IgG dependency of extra-phagosomal superoxide production in human neutrophils. (A) Primed human peripheral blood neutrophils were preincubated with NBT and left untreated (cells alone) or incubated with S aureus opsonized with either 10% normal serum (complete) or serum depleted of IgG (IgG-depleted) before opsonization, as described in the supplemental Methods. Nonphagocytosed S aureus were lysed by lysostaphin, and samples cytospun onto glass coverslips. Samples were prepared and visualized as described in Figure 1. Shown are representative images. Arrows mark extra-phagosomal formazan deposition in response to phagocytosis of S aureus opsonized with complete serum. (Aii) Number of S aureus phagocytosed under each condition (S aureus/cell), and extra-phagosomal formazan deposits (extra-phagosomal formazan/cell) in at least 40 cells from each condition were counted and expressed as mean ± SEM, P < .0001. (B) Human neutrophils were preincubated with luminol/SOD (intracellular) or isoluminol/HRP (extracellular) as described in “Measurement of ROS production,” before addition to S aureus opsonized with either 10% normal serum (complete, comp) or serum depleted of IgG (IgG-depleted, IgG-dep) before opsonization.

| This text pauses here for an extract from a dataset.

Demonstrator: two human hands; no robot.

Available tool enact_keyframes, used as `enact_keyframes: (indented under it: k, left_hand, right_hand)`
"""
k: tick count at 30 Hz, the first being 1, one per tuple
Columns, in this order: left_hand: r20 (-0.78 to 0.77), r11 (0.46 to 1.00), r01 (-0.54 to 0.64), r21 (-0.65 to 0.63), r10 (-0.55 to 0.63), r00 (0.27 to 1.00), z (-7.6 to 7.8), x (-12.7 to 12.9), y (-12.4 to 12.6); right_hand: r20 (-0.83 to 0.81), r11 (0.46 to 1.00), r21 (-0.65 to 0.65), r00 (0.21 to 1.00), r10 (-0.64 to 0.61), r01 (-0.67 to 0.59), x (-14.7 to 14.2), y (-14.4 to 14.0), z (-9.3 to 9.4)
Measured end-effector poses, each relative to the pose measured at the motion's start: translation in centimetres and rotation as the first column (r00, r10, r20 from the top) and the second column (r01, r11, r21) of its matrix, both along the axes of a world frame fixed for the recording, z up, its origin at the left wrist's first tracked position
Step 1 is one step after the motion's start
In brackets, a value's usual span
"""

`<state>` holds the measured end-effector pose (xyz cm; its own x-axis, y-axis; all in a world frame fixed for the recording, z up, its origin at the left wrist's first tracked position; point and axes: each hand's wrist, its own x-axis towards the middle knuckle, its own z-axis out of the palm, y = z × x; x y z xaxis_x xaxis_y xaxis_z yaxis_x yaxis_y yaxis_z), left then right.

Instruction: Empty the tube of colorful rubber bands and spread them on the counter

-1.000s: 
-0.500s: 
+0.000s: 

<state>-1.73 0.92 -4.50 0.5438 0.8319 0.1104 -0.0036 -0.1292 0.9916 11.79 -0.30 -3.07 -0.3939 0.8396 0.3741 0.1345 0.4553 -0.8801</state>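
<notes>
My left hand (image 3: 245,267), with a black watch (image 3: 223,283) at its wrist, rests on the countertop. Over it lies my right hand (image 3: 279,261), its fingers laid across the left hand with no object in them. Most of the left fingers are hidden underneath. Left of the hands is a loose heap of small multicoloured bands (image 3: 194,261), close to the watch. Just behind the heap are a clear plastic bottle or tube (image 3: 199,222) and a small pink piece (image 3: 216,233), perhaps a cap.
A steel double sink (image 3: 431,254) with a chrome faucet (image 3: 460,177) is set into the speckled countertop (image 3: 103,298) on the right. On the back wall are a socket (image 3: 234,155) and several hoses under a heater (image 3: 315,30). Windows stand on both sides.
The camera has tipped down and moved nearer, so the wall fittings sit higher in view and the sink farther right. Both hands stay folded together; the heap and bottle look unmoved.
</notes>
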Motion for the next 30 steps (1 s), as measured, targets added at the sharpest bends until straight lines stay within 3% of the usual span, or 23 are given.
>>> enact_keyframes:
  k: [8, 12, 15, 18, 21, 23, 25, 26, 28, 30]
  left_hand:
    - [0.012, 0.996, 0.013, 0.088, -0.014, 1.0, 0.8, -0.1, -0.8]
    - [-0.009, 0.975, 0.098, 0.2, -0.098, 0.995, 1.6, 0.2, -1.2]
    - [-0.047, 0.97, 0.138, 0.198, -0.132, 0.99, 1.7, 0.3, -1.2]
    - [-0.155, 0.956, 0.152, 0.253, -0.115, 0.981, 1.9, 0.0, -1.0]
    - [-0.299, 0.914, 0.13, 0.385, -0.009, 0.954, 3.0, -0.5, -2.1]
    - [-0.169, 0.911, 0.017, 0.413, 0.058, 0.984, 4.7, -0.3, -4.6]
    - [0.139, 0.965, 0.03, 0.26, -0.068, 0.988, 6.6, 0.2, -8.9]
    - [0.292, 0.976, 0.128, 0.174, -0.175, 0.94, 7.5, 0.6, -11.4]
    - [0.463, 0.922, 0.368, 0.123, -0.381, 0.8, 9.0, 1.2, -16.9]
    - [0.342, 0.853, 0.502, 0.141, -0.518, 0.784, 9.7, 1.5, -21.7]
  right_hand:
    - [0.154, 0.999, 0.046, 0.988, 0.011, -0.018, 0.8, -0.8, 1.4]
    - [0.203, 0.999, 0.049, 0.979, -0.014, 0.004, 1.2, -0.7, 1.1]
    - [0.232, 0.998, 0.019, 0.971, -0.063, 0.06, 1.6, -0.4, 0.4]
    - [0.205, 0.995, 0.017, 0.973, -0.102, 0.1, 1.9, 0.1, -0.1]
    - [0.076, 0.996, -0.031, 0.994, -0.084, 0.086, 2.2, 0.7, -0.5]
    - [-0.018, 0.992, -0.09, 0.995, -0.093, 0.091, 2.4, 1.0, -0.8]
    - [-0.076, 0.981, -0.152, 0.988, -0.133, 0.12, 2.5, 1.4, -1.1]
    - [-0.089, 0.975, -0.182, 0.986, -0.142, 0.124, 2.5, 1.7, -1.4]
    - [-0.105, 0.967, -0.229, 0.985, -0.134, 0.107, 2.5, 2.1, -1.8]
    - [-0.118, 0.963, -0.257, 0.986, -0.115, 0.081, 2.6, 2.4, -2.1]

ROS responses were measured and data are presented as described in Figure 6A. *P ≤ .0001, paired Student t test compared with complete serum-opsonized S aureus–induced responses. (C) Neutrophils were incubated with NBT, left untreated (cells alone) or incubated with IgG-SRBCs, or IgG-opsonized or unopsonized 3-μm beads, as described in the supplemental Methods. Cells were allowed to adhere to coverslips for 3 minutes at 37°C, and samples were prepared and visualized as described in Figure 1. Shown are representative images. Position of the IgG-SRBC phagosome is indicated by a star.